Une bien meilleure sécurité
Le thorium, au contraire, n'est pas soluble dans l'eau. Ses déchets cessent d'être radioactifs après 300 ans. Et comme Franklin Servan-Schreiber cultive l'idée de le «bombarder» de particules venant de l'extérieur du réacteur, le processus peut être stoppé en 2 millisecondes s'il tourne mal. La marge de sécurité étant ainsi considérablement augmentée, il est possible d'intégrer une plus grande quantité de déchets au combustible afin d'en éliminer une part conséquente.
Un atout géopolitique
L'idée de cet ingénieur n'est pas nouvelle; elle a été conçue au CERN. Elle était en revanche tombée dans les oubliettes de l'histoire, victime au début des années 2000 de la mauvaise presse du nucléaire. Franklin Servan-Schreiber souligne aussi que l'absence de plutonium est décisive. «Qu'aucun usage militaire ne puisse être fait de cette technologie. C'est un avantage décisif en vue d'une démocratisation de cette énergie à tous les pays.»

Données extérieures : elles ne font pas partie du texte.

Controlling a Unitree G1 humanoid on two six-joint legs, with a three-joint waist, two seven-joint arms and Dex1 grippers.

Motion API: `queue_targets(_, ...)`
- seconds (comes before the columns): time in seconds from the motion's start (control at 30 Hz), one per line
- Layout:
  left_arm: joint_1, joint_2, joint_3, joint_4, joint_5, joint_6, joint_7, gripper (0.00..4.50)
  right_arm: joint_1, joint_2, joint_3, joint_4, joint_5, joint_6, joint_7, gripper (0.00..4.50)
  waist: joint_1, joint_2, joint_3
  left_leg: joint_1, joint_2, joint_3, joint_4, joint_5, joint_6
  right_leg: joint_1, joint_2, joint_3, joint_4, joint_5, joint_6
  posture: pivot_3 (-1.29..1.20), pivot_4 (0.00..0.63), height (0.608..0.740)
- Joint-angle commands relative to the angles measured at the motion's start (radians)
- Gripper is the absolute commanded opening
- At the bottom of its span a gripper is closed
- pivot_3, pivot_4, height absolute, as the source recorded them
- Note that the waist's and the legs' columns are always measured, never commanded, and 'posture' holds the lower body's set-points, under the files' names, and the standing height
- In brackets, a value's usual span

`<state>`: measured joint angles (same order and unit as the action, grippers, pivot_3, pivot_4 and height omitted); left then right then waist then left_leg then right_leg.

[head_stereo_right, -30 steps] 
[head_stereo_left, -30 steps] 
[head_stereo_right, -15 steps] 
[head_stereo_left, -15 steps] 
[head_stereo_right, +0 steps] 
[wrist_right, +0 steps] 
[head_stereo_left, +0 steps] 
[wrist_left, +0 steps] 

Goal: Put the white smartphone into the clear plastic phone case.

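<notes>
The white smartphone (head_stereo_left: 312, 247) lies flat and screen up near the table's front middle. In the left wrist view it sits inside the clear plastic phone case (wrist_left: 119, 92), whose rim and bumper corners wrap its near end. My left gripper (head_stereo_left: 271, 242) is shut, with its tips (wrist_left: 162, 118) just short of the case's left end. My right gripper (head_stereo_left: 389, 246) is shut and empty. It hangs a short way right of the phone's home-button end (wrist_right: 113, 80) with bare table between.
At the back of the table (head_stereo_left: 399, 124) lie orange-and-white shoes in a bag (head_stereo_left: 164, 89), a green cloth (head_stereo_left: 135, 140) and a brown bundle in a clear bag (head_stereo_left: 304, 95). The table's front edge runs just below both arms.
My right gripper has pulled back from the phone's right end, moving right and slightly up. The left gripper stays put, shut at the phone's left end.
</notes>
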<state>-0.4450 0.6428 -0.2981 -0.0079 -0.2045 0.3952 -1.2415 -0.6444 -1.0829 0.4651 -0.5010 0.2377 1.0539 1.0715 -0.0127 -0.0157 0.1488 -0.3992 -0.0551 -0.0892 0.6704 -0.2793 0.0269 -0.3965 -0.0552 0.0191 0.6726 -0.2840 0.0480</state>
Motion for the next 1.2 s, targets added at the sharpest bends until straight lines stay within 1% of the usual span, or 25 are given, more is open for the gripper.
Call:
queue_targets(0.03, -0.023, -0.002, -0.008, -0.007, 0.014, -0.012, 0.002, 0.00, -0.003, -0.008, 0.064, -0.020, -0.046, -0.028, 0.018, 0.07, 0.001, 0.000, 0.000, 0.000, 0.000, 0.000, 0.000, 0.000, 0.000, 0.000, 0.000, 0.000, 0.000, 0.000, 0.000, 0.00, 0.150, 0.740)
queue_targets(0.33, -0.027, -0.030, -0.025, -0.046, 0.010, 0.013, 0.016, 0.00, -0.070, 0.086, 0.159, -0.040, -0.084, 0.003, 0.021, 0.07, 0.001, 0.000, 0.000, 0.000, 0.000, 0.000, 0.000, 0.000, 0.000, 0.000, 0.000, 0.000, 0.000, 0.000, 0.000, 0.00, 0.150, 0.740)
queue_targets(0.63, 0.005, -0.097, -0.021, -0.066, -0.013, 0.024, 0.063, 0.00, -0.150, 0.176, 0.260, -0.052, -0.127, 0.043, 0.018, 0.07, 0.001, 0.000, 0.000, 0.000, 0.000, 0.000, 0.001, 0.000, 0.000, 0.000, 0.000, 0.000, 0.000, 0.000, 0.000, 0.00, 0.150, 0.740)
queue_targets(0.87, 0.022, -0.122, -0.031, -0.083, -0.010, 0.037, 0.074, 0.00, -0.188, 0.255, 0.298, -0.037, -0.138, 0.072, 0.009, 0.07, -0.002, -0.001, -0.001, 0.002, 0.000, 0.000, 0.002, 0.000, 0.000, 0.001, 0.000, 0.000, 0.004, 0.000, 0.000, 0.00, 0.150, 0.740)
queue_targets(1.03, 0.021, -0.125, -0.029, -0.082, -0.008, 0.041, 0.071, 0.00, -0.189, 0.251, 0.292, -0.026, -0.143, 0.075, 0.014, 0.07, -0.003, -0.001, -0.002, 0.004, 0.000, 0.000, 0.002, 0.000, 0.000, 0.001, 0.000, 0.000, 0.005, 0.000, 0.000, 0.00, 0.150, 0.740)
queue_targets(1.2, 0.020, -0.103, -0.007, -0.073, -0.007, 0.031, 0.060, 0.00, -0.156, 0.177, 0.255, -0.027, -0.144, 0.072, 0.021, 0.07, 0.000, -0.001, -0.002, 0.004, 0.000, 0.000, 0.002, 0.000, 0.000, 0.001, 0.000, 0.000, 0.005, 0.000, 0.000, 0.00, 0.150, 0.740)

Une levée de 20 millions de francs
Transmutex, qui entend à présent basculer en phase industrielle, vient de lever 20 millions de francs. La somme paraît faible en regard, par exemple, des milliards que l'Union européenne investit dans l'hydrogène. Franklin Servan-Schreiber avance plusieurs explications: d'une part, la réticence des états à investir dans le nucléaire; d'autre part le fait que les alternatives à l'uranium ont été délaissées à la suite de Fukushima. «Depuis, on ne parle plus que de la fusion.» La solution est théoriquement parfaite, mais l'ingénieur la juge bien trop lointaine: elle produit de manière propre et sûre des quantités astronomiques d'énergie (il s'agit du processus à l'œuvre dans le soleil). En revanche, le procédé exige pour l'heure plus d'énergie qu'il n'en fournit.
Imparfait mais mieux que le CO2
Le thorium n'est évidemment pas parfait, concède Franklin Servan-Schreiber. D'une part, il génère quand même des déchets radioactifs. Ils se dégradent mille fois plus vite que ceux de l'uranium, mais à l'échelle humaine, 300 ans, cela reste long. «Mais le carbone qu'on a émis dans l'atmosphère, lui, reste 1000 ans», plaide-t-il. Autrement dit, entre deux maux, autant choisir le moindre. Par ailleurs, les déchets du thorium sont certes bien moindres que ceux de l'uranium, mais «ils sont plus radioactifs. Leur manipulation est donc plus délicate».
«Vraiment prometteur», dit le CERN
Le projet de Transmutex séduit le CERN. «Oui, il est vraiment prometteur! Le concept n’est pas neuf, mais les progrès des technologies requises le rendent bien plus proche de la mise en œuvre. Il s’agira d’une véritable percée dans la production d’énergie», juge Giovanni Anelli, responsable du groupe de transfert des technologies. La société a aussi noué des partenariats avec l’EPFL et l’Institut Paul Scherrer, le plus grand institut de recherche suisse pour les sciences naturelles et les sciences de l’ingénierie. Quant au directeur de la Fondation genevoise pour l’innovation technologique (Fongit), Antonio Gambardella, il considère que «Transmutex a le potentiel pour faire du canton de genève un leader mondial d’un avenir énergétique décarboné en éliminant les déchets radioactifs à vie longue.»